Top of The data
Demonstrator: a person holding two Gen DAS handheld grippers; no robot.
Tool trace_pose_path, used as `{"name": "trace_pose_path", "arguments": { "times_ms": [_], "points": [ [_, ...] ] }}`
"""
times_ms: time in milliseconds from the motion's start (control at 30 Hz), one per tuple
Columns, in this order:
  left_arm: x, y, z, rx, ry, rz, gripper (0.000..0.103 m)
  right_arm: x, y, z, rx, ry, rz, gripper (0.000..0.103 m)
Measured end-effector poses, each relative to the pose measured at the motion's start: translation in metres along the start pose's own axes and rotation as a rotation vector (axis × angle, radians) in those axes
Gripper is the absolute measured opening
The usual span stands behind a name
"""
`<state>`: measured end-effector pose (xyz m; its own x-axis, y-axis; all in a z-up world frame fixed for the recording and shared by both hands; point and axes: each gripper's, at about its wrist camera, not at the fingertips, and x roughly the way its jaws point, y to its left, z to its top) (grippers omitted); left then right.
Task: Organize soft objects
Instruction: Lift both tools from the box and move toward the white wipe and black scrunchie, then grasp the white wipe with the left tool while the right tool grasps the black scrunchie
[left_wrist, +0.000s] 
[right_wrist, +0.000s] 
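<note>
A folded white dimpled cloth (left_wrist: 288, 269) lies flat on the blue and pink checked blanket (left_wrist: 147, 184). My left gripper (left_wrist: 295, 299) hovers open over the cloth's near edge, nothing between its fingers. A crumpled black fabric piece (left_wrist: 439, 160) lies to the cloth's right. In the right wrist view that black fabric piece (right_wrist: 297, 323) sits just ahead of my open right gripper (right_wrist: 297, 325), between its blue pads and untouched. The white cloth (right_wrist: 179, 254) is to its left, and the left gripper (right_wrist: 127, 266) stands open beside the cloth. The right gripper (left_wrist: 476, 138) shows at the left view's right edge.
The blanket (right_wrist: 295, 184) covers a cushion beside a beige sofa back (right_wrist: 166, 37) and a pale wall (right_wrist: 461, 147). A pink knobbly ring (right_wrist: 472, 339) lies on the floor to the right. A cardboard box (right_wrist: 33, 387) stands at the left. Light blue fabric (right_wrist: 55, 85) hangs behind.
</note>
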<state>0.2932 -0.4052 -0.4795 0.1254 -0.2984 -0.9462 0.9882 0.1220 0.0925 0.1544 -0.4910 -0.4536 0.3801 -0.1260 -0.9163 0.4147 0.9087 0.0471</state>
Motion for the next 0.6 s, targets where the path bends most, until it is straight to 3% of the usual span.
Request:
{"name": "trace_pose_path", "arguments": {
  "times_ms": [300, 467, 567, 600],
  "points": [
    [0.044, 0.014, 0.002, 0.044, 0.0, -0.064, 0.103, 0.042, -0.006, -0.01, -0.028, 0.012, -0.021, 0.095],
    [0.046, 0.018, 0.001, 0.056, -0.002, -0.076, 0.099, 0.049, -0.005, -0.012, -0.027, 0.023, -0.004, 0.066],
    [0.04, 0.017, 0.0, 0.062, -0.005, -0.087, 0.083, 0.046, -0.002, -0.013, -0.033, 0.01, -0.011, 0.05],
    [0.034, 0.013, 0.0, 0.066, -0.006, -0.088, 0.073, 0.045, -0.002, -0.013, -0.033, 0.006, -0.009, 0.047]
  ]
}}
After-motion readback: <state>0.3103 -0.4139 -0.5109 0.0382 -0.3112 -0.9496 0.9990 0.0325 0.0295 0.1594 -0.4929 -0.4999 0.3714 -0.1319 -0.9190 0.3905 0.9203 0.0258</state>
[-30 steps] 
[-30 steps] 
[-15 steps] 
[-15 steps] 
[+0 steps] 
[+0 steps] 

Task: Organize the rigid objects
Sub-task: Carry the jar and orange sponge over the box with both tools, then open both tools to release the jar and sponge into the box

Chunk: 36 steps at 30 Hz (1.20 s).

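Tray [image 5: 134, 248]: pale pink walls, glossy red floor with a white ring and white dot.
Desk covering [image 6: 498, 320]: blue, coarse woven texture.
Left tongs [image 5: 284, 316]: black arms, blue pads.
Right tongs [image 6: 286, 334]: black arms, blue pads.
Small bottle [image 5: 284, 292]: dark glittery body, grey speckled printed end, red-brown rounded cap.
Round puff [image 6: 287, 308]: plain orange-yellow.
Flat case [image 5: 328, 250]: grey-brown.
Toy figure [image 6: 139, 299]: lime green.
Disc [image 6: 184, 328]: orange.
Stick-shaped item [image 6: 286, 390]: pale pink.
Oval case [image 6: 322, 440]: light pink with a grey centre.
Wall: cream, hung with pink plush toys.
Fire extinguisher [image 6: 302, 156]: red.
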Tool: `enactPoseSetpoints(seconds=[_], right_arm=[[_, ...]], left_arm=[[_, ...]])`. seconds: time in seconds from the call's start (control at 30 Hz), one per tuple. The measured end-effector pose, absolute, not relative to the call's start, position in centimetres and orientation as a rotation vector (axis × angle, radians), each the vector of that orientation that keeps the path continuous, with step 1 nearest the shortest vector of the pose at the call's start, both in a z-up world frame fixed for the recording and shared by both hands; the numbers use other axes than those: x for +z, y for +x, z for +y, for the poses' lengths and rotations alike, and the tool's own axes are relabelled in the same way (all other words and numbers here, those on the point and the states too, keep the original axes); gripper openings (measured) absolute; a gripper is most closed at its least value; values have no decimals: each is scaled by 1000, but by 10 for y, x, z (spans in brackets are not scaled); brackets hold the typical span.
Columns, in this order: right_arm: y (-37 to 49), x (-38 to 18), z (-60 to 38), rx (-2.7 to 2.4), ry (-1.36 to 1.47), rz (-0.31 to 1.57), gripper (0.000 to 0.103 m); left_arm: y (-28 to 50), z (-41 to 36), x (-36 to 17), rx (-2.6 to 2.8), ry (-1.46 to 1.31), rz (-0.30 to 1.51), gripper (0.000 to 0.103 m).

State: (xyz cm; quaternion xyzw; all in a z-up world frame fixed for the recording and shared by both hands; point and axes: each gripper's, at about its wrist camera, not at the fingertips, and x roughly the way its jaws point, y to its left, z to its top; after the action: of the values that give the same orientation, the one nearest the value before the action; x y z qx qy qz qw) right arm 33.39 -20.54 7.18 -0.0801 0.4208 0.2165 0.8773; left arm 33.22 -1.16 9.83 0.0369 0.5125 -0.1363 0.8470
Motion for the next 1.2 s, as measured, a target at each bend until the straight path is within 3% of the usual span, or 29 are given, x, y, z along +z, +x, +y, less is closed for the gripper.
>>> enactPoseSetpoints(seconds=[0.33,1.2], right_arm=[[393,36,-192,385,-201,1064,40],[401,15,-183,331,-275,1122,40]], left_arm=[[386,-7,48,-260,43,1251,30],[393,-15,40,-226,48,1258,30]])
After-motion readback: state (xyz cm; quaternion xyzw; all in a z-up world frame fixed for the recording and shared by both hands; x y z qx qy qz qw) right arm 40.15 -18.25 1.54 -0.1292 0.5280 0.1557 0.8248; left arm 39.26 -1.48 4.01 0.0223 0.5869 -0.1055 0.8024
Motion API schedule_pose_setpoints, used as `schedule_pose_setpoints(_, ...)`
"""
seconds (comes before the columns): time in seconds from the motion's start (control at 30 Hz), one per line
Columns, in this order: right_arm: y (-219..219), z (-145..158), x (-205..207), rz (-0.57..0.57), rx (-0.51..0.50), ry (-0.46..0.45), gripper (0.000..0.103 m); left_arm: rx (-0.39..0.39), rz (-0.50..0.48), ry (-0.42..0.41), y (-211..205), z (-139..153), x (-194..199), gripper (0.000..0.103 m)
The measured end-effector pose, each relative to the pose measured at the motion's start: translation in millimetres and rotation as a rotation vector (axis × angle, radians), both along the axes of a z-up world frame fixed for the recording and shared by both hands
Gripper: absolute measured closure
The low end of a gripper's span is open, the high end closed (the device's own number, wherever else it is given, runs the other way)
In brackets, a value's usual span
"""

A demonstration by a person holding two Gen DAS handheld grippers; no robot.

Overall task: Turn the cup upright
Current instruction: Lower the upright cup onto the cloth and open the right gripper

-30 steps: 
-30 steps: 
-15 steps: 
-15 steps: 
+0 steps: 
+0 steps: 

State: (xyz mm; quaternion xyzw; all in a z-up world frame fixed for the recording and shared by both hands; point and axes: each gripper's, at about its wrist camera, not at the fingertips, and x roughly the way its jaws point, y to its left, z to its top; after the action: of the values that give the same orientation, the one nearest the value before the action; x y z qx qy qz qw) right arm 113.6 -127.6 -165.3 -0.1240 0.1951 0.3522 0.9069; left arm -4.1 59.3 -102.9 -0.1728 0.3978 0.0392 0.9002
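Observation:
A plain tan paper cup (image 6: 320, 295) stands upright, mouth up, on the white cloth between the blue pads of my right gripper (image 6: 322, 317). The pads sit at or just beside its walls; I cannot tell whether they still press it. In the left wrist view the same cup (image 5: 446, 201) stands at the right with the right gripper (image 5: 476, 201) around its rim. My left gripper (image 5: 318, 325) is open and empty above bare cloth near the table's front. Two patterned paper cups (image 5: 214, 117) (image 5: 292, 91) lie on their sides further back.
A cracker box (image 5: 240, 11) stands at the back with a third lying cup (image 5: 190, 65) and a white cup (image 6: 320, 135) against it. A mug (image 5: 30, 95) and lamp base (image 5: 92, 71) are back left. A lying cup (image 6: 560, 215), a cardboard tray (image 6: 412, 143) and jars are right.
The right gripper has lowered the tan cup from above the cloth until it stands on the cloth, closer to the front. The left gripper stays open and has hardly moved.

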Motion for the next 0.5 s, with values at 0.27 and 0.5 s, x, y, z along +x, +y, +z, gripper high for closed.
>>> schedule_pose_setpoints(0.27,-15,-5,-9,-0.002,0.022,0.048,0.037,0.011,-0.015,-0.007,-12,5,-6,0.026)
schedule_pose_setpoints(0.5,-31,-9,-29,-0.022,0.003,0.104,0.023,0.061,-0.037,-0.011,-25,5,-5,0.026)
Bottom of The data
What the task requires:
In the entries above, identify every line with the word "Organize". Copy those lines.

Response to this exercise:
Task: Organize soft objects
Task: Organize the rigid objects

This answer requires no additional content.